(Activity) Reproduce the listing in full, exactly as written, but without images.

*** Opening Dataset extract ***

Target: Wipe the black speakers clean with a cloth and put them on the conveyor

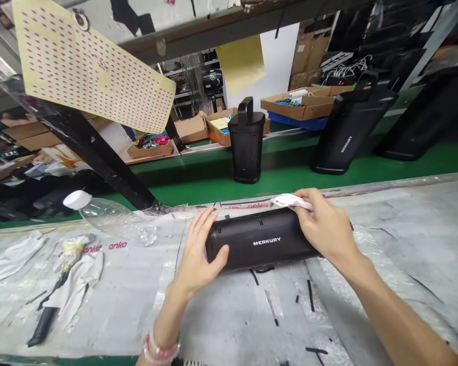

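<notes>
A black Merkury speaker [261, 240] lies on its side on the plastic-covered workbench [404, 244]. My left hand [199, 249] grips its left end, fingers over the top and thumb on the front. My right hand [324, 223] presses a small white cloth [290, 201] against the speaker's top right edge, fingers closed on the cloth.
Two more black speakers [246, 140] [347, 133] stand upright on the green conveyor belt [290, 173] behind. A clear plastic bottle [99, 211] lies at left, beside white rags [80, 274] and a black-handled tool [46, 320]. A dotted sticker sheet [87, 66] hangs overhead. Cardboard boxes [305, 104] sit beyond.
</notes>
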Tool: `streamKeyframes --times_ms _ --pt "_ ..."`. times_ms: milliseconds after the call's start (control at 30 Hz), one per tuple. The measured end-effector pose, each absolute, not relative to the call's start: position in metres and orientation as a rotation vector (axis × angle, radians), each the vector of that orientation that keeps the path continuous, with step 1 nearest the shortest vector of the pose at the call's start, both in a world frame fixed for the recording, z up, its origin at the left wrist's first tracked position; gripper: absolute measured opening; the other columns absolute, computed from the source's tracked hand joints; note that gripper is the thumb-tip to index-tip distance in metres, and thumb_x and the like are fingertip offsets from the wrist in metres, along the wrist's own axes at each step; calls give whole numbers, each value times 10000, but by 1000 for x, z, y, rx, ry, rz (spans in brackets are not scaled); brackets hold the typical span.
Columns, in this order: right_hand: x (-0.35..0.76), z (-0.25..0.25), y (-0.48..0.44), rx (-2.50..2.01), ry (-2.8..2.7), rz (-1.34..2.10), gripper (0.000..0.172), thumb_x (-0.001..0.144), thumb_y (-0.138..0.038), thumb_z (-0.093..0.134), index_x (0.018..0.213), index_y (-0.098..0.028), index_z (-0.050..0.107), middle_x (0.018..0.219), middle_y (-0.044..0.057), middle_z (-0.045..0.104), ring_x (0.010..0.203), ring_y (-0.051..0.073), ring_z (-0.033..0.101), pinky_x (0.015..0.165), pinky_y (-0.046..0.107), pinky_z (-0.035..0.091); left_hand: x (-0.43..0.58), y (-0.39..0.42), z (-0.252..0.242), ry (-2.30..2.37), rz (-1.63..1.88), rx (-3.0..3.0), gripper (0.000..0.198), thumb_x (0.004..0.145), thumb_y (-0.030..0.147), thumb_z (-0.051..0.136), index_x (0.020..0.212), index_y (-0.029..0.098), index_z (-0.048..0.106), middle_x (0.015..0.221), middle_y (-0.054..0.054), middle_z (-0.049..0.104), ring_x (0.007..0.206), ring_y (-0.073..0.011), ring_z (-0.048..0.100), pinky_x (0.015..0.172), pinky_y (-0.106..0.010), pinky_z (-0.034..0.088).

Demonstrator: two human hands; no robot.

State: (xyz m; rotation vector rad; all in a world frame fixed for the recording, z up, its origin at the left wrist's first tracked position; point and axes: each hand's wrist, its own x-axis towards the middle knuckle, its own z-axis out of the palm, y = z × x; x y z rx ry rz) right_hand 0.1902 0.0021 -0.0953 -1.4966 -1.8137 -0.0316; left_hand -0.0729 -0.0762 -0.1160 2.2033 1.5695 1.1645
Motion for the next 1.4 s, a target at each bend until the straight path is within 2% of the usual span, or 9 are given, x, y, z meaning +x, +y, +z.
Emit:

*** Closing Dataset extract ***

(Answer)
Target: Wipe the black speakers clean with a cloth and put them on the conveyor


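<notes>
A black Merkury speaker [261, 240] lies on its side on the plastic-covered workbench [404, 244]. My left hand [199, 249] grips its left end, fingers over the top and thumb on the front. My right hand [324, 223] presses a small white cloth [290, 201] against the speaker's top right edge, fingers closed on the cloth.
Two more black speakers [246, 140] [347, 133] stand upright on the green conveyor belt [290, 173] behind. A clear plastic bottle [99, 211] lies at left, beside white rags [80, 274] and a black-handled tool [46, 320]. A dotted sticker sheet [87, 66] hangs overhead. Cardboard boxes [305, 104] sit beyond.
</notes>
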Tool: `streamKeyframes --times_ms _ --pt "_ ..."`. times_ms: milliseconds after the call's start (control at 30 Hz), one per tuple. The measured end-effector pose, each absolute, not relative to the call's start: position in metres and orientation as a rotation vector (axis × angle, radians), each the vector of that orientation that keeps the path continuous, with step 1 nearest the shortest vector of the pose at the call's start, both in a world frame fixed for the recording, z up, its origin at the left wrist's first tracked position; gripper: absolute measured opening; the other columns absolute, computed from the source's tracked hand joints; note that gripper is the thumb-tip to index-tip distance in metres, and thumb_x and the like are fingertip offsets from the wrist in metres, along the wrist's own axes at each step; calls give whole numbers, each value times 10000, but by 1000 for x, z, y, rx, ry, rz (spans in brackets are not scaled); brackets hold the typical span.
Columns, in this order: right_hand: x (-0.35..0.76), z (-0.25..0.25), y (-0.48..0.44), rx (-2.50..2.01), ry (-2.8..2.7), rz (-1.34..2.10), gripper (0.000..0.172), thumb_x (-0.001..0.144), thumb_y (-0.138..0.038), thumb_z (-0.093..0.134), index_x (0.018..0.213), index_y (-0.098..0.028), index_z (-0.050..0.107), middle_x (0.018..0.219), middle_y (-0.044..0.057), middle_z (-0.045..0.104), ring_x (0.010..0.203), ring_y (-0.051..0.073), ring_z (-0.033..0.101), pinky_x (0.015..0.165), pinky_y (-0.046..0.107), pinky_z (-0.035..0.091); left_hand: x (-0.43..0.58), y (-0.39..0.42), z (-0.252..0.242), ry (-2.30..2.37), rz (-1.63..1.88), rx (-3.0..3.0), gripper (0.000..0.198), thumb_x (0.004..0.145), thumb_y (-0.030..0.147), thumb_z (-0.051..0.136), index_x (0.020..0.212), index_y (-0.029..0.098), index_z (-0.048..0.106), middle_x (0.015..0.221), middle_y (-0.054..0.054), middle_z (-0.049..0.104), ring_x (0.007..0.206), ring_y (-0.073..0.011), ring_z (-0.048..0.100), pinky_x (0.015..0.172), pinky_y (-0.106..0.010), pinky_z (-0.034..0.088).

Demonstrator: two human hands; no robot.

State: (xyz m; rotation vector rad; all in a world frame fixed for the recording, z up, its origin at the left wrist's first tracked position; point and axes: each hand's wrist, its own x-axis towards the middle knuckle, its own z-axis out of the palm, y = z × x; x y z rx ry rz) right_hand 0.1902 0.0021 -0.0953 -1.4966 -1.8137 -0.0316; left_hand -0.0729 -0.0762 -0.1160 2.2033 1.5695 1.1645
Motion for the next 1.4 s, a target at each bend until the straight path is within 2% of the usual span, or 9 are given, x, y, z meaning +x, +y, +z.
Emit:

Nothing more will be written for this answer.